- _TASK DIRECTIONS_
Copy, exactly and without additions, every line in the records below from the one holding "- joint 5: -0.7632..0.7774" through the one holding "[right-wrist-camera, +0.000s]", both ends included.
*** Opening MATERIAL FOR THIS TASK ***
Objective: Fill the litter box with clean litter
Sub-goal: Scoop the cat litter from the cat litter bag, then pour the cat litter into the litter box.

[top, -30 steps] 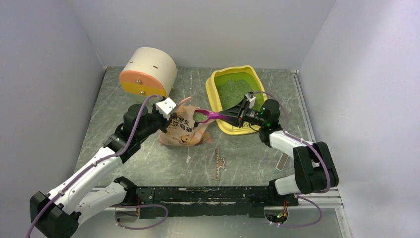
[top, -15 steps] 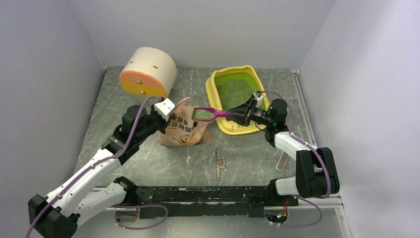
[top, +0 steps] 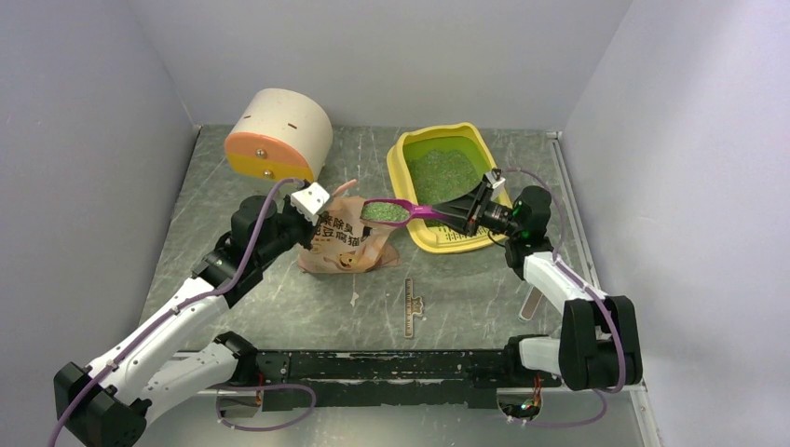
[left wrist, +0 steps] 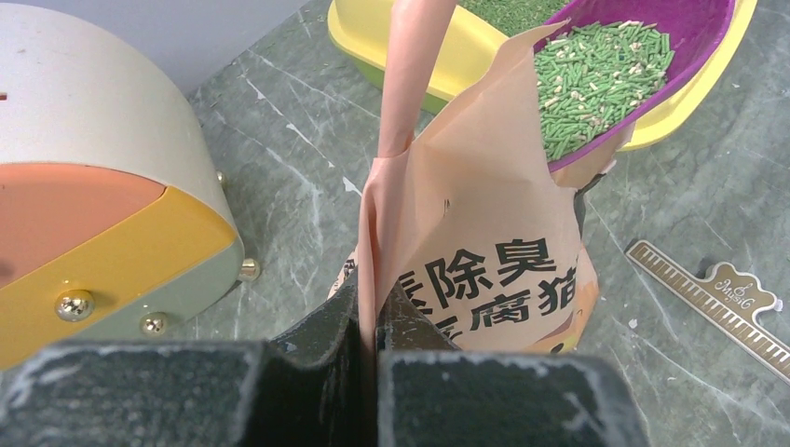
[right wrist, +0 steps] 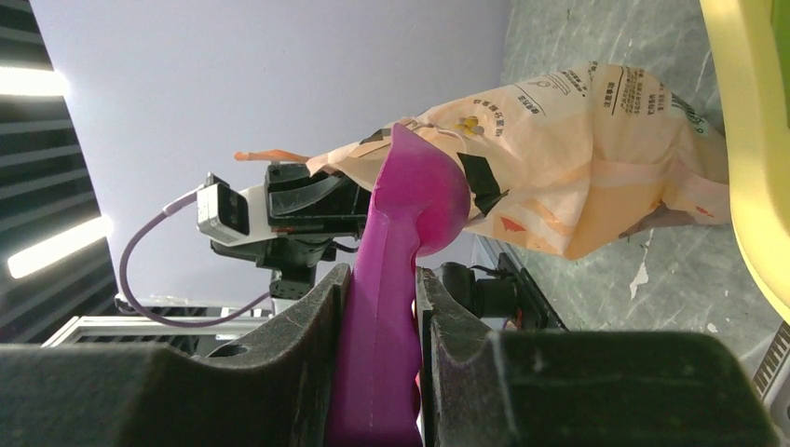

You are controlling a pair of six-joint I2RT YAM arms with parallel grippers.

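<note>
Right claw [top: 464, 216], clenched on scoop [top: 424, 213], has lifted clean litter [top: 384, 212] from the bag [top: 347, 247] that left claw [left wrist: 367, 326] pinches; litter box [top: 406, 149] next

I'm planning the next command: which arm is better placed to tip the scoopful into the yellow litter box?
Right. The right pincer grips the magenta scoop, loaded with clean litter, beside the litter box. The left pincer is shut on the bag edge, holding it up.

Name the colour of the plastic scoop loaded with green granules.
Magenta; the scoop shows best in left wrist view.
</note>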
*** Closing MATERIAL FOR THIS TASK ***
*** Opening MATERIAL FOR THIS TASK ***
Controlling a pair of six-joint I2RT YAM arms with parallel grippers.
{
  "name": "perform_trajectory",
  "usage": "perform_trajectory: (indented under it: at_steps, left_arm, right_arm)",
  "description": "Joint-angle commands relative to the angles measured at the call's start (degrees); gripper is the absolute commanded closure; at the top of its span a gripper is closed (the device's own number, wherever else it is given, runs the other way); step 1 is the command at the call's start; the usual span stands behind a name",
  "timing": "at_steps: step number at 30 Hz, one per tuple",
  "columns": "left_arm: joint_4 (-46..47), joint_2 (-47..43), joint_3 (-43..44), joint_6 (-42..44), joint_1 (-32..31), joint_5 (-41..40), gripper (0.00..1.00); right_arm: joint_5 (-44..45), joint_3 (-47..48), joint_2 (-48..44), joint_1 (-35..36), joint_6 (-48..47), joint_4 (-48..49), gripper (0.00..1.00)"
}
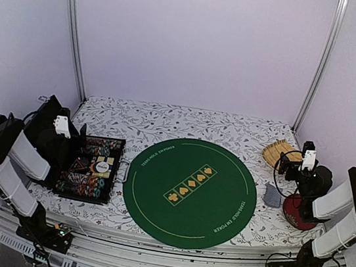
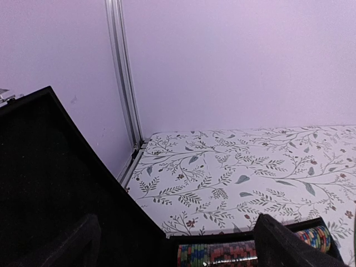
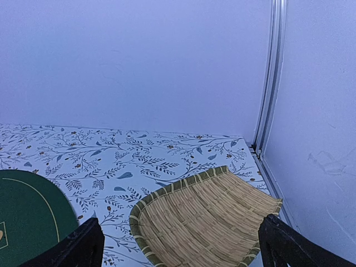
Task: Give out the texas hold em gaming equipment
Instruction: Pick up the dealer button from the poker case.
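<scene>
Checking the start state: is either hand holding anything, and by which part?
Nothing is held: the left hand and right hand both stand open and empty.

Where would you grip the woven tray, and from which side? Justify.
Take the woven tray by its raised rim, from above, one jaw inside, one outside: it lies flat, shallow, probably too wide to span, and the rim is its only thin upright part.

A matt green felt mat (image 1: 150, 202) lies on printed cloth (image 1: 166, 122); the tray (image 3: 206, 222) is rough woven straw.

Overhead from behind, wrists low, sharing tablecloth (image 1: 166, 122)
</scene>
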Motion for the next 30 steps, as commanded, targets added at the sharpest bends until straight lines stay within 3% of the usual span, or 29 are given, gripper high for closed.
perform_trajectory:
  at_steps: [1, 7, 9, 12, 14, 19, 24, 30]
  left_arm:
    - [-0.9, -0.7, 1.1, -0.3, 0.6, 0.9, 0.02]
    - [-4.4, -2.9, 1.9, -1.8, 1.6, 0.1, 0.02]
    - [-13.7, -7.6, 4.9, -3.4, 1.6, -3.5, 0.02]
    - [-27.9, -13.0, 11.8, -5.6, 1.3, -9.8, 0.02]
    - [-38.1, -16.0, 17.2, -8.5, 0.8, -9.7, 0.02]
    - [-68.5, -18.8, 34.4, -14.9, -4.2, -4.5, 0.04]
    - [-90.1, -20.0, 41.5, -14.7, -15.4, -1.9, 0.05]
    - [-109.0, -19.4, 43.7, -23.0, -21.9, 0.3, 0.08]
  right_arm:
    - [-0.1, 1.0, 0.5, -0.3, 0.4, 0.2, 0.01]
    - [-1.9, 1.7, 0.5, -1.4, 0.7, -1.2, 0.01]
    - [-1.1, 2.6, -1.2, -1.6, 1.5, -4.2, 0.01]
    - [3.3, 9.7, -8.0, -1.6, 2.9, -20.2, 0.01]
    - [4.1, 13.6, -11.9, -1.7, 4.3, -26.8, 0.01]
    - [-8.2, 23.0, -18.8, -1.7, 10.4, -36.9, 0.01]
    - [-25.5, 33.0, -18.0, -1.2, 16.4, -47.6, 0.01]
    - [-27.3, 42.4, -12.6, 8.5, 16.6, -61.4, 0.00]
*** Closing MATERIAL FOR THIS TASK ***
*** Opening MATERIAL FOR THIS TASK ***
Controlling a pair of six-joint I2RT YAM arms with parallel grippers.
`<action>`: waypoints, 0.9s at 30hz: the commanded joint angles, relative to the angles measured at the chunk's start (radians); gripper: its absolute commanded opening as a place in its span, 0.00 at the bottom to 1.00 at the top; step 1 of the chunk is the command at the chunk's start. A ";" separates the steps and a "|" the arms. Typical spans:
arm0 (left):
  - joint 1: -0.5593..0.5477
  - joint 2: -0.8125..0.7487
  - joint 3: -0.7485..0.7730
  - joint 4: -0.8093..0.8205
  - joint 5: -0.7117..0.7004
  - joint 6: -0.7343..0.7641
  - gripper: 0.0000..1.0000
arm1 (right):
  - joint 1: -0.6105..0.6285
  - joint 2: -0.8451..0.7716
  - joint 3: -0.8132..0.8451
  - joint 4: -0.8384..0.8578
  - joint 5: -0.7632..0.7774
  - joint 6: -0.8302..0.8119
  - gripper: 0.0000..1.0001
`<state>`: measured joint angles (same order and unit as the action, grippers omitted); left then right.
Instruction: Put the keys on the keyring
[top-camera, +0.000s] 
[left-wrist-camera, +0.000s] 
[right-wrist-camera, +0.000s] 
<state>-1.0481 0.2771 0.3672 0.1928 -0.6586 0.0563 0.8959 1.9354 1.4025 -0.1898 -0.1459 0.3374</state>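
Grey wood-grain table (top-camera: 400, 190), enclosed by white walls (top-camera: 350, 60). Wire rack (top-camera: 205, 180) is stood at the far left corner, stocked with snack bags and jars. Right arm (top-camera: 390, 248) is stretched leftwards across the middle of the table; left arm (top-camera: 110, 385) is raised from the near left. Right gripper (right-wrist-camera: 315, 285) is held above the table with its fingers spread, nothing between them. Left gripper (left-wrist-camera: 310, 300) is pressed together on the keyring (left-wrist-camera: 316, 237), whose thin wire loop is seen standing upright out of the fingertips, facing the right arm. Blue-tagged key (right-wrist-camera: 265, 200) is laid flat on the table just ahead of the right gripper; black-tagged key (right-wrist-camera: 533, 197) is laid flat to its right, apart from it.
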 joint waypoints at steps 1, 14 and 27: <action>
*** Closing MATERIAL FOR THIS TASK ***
- _RESPONSE TO THIS EXERCISE_
  - joint 5: -0.7632..0.7774
  - joint 6: -0.8302..0.8119
  - gripper: 0.0000..1.0001
`<state>`: measured joint angles (same order and unit as the action, grippers omitted); left then right.
Instruction: Put the keys on the keyring
[top-camera, +0.000s] 
[left-wrist-camera, +0.000s] 
[right-wrist-camera, +0.000s] 

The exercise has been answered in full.